Research on Training Compute-Optimal Large Language Models indicates that large Vision and Language Models (VLMs) are often undertrained and could benefit from more diverse and informative data. A corollary is that given finite resource constraints, the composition of the training data matters a lot for final model quality. This motivates a central question: can a VLM autonomously construct its own learning curriculum? This is an important research question in the age of LLM's, which are notoriously expensive to train on internet-scale datasets. Instead of treating each training observation equally after each passing epoch, what if we focused more attention onto "harder" examples? This might positively affect model quality, or it might make training more efficient for a fixed quality outcome.
I envision a framework where a VLM, after each training epoch, engages in a form of "self-reflection" to identify areas of weakness. Specifically, the model could analyze its performance on the training corpus, using metrics like prediction uncertainty or entropy (in the style of Reference-Free Confidence-Based Truthfulness Estimation) to pinpoint examples or types of examples where it struggles. Inspired by Robotic Control via Embodied Chain of Thought Reasoning, the model would then "think through" which of these challenging examples are most informative for improving its performance, perhaps based on an evaluation benchmark which contextualizes the knowledge of the model in an applied scenario. During the next epoch, the observations could be randomly selected for inclusion (characterized by a Bernoulli distribution parameterized by the model's assessment of the example's informativeness).

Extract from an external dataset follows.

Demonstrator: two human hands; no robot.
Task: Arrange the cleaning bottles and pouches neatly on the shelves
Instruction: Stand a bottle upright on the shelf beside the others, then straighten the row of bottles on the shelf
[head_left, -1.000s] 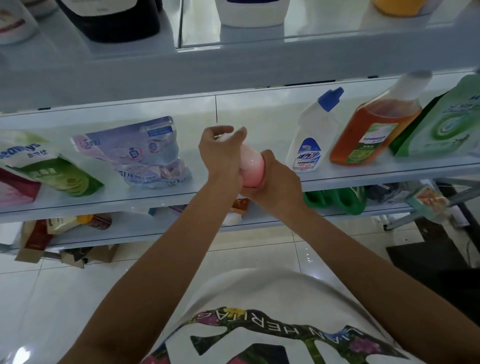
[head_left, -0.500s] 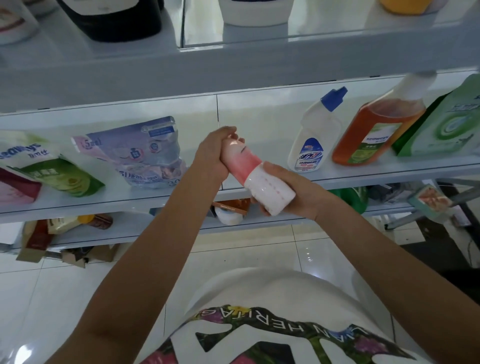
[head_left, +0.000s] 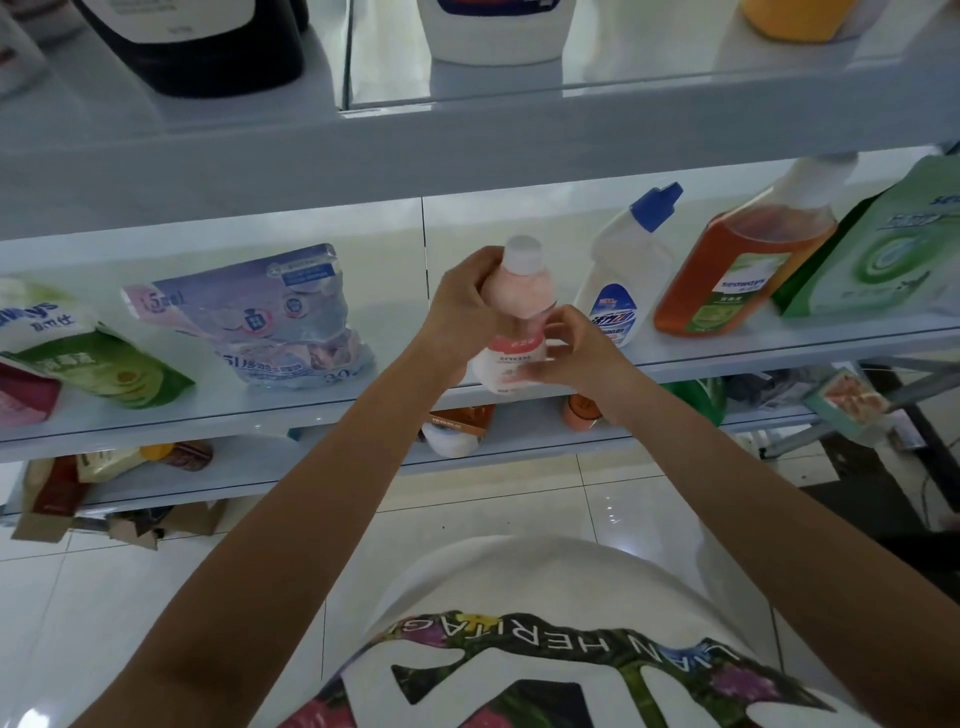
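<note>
Head view: the pink bottle (head_left: 519, 291), white-capped and upright with a slight lean, sits just above the picture's centre, at the front edge of the middle shelf (head_left: 395, 332). Whether its base touches the shelf cannot be told, as the hands hide it.

The left hand (head_left: 460, 306) comes in from seven o'clock and wraps its curled fingers round the bottle's upper body, below the cap. The right hand (head_left: 576, 353) comes in from five o'clock and pinches the lower, labelled part between thumb and fingertips.

At the bottle's three o'clock, just beside it, a white bottle with a blue cap (head_left: 626, 270) leans back on the same shelf. Further along at three o'clock leans an orange bottle (head_left: 737, 270), and past that a green pouch (head_left: 883, 249) at the right edge.

At the bottle's nine o'clock, well apart, a purple-blue pouch (head_left: 275, 312) lies tilted. Beyond it, towards the left edge, is a green-and-white pouch (head_left: 78, 348), with a red pouch (head_left: 26, 400) partly under it.

At twelve o'clock, the upper shelf (head_left: 519, 130) bears a black bottle (head_left: 208, 47), a white container (head_left: 493, 31) and a yellow container (head_left: 795, 18), all cut off by the top edge.

At six o'clock, below the middle shelf, a lower shelf (head_left: 519, 441) holds small items, too hidden to name. The person's white printed shirt (head_left: 545, 597) fills the bottom edge above a tiled floor (head_left: 156, 597).
</note>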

This bootstrapped dataset can be viewed as a distribution over tasks, where each "task" is loosely defined as a skill or capability implicitly learned from a subset of the data (e.g., understanding specific visual concepts, performing a type of reasoning, or handling a particular linguistic structure). This framing naturally lends itself to the application of Model Agnostic Meta-Learning for Fast Adaptation of Deep Networks, enabling the model to learn efficiently and still be useful for downstream fine-tuning. This approach is also reminiscent of the self-improvement loop that characterizes human learning (humans implicitly focus on "harder and harder examples" when learning new skills).